### TASK TO COMPLETE
Using the records below, copy every line that holds the string "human".

** Opening SUPPLIED MATERIAL block **

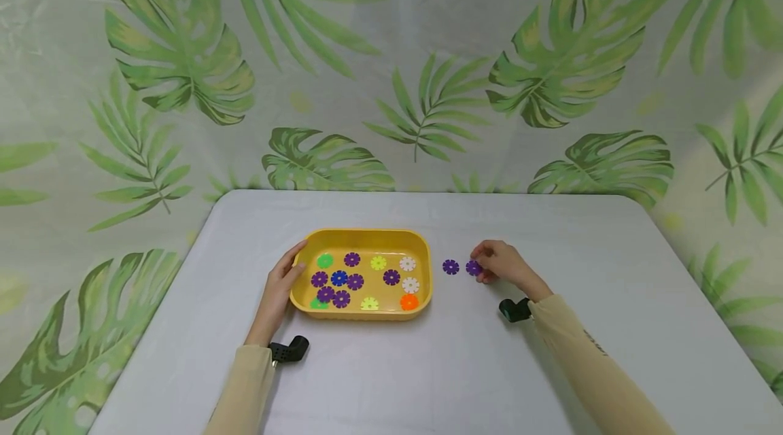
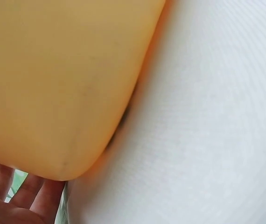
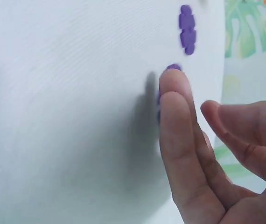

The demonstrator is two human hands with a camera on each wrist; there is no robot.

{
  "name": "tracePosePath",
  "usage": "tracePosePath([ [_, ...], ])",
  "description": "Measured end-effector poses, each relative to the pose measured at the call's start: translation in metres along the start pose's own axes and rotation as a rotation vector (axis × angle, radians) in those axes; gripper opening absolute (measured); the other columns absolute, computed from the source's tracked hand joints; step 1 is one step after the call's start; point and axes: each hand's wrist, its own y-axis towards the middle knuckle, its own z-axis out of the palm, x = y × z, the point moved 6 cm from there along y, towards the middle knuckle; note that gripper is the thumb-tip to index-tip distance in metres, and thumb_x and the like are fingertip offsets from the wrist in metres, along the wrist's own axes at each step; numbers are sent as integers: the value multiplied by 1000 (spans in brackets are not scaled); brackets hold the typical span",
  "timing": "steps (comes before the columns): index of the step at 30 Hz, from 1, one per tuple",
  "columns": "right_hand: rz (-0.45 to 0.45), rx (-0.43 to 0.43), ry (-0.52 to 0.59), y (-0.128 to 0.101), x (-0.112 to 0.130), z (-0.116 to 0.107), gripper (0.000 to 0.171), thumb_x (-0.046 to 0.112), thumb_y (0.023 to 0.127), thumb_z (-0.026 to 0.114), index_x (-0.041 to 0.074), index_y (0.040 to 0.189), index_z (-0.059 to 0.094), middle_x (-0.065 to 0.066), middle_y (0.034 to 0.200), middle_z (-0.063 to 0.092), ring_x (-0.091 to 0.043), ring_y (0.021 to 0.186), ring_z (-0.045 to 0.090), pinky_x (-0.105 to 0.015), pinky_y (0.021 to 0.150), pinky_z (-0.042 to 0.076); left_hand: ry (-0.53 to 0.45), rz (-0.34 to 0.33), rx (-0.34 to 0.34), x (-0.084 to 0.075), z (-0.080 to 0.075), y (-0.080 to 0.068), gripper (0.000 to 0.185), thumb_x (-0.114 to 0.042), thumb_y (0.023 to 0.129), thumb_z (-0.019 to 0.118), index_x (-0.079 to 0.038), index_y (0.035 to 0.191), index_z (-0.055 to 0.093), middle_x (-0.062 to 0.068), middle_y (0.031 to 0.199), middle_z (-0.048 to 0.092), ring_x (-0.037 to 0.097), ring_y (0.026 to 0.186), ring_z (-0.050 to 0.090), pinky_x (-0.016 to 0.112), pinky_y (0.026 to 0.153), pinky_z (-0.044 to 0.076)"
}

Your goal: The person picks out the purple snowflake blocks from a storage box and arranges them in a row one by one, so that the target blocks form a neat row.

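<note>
A yellow tray (image 1: 361,316) stands on the table, holding flower-shaped plastic discs in purple, blue, green, yellow, white and orange. At its left end my left hand (image 1: 283,280) holds the rim, thumb at the edge. Seen from the left wrist, the fingers (image 2: 28,191) lie along the outside of the tray wall. To the right of the tray, my right hand (image 1: 503,264) has its fingertips on a purple disc (image 1: 473,268) at the table surface. The right wrist view shows its thumb standing apart from straight fingers (image 3: 177,126), which partly hide that disc.
A second purple disc (image 1: 450,267) lies between the tray and the right hand. White cloth covers the table (image 1: 550,231). Behind hangs a leaf-patterned curtain (image 1: 330,95). Each wrist carries a small black camera.
</note>
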Motion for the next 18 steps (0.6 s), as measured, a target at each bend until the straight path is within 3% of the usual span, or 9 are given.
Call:
tracePosePath([
  [5,-50,12,103,-2,33,10,27,6,98,46,-12,118,53,-28,109,52,-25,71,65,-33,66,58,2,7,-1,0,-1,0,44,-16,103,44,-15,147,40,2,153,29,18,141,22,36,115,21],
  [11,-119,200,264,0,90,44,34,15,100,48,-10,124,49,-31,119,50,-27,81,63,-33,74,57,-7,-4,-2,0,-1,0,44,-17,103,44,-16,146,41,1,153,29,17,141,23,35,114,22],
  [18,-54,366,191,17,118,88,34,16,100,49,-7,125,51,-29,122,53,-36,91,65,-39,80,56,-16,4,1,2,-1,2,44,-16,103,44,-16,146,41,1,153,30,17,141,23,35,114,21],
])
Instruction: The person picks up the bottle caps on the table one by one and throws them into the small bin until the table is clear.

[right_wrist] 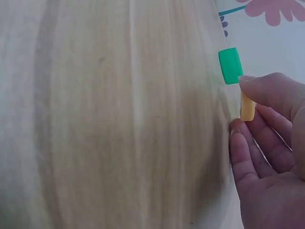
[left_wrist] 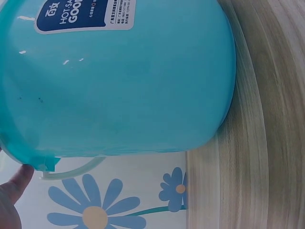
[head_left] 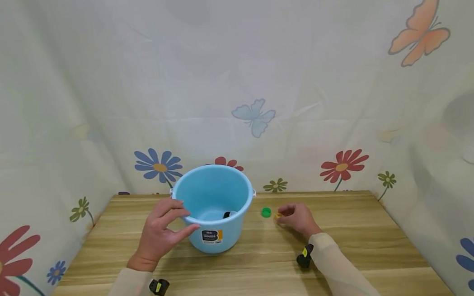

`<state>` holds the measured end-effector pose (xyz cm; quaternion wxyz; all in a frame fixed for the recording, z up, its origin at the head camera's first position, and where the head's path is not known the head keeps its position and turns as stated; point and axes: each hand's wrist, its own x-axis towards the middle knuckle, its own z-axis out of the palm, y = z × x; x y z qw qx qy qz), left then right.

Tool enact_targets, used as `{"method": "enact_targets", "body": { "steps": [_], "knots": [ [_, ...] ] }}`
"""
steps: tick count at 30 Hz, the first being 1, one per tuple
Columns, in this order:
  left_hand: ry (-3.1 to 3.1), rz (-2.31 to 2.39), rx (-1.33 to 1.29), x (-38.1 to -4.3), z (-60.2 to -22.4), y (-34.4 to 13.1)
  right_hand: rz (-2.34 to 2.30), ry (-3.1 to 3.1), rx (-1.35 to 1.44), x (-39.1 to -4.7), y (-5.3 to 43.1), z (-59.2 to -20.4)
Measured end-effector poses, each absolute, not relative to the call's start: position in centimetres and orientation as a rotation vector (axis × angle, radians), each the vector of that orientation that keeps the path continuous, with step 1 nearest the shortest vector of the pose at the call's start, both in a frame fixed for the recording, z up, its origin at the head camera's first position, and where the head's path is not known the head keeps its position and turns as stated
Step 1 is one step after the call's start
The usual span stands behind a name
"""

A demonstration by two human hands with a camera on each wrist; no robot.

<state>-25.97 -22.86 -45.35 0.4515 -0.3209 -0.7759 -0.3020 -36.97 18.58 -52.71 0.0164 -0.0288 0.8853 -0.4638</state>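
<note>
A light blue bucket (head_left: pixel 214 235) stands upright on the table, its label facing me. My left hand (head_left: pixel 162 227) is at its left rim, thumb and fingers spread apart; in the left wrist view a finger (left_wrist: pixel 20 181) touches the rim by the handle lug. To the right of the bucket, my right hand (head_left: pixel 300 219) pinches a small yellow bottle cap (right_wrist: pixel 247 109) between thumb and fingers, low over the table. A green bottle cap (head_left: pixel 266 212) lies just left of that hand. Inside the bucket are a black cap (head_left: pixel 226 215) and a pale, whitish one (head_left: pixel 233 213).
The wood-grain table (head_left: pixel 265 273) ends at the back against a white curtain (head_left: pixel 200 78) printed with flowers and butterflies. A pale bucket handle (left_wrist: pixel 74 171) hangs at the bucket's side. Each wrist carries a small black device (head_left: pixel 305 257).
</note>
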Motion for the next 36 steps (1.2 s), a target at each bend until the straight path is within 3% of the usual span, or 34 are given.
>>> {"method": "enact_targets", "body": {
  "steps": [36],
  "knots": [
    [-1.902, -0.758, -0.808, -26.3, -45.4, -22.8, -1.882, 2.636, -0.457, -34.3, 17.3, -45.7]
  ]
}}
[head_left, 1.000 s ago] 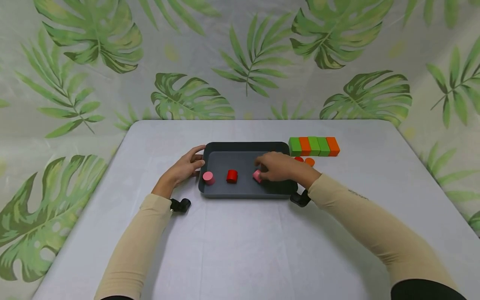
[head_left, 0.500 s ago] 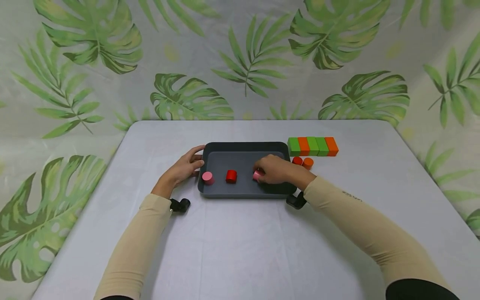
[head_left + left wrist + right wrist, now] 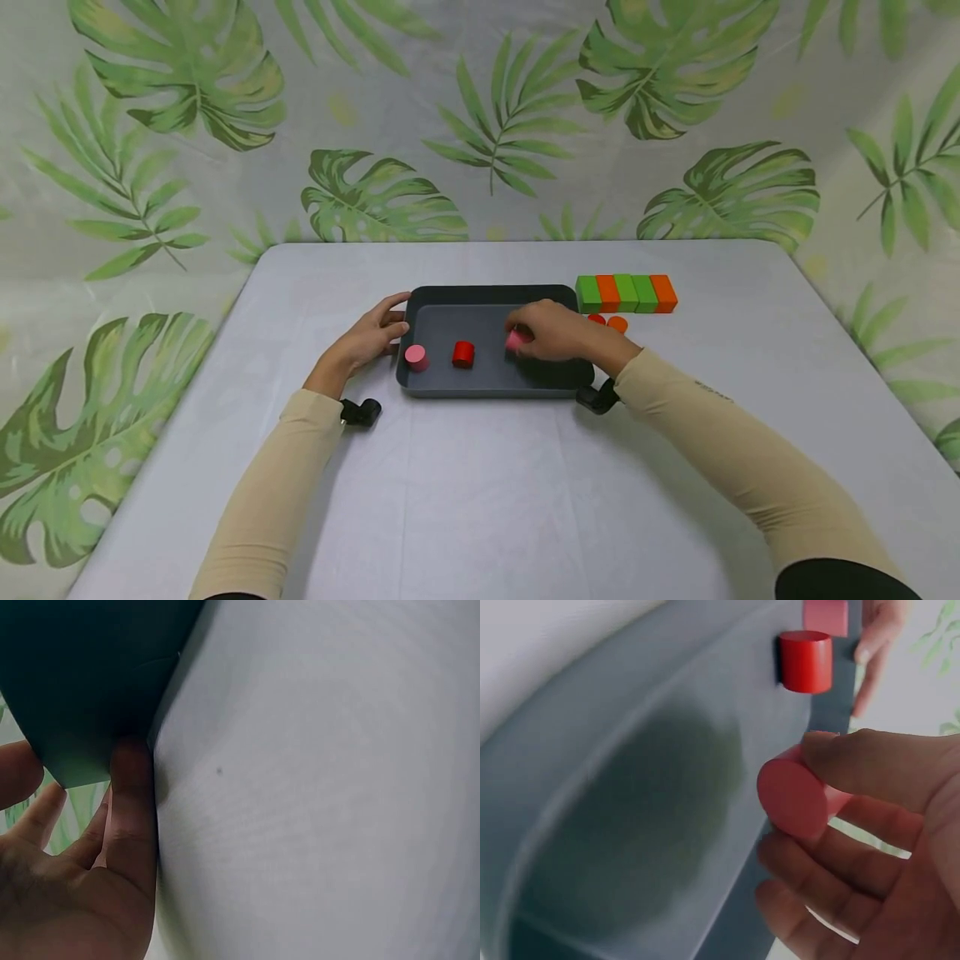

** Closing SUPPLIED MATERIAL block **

### REPLY TO THE EXERCISE
The demonstrator is two human hands with a camera on each wrist; there is no robot.
A demonstration by two human hands with a camera on each wrist; no robot.

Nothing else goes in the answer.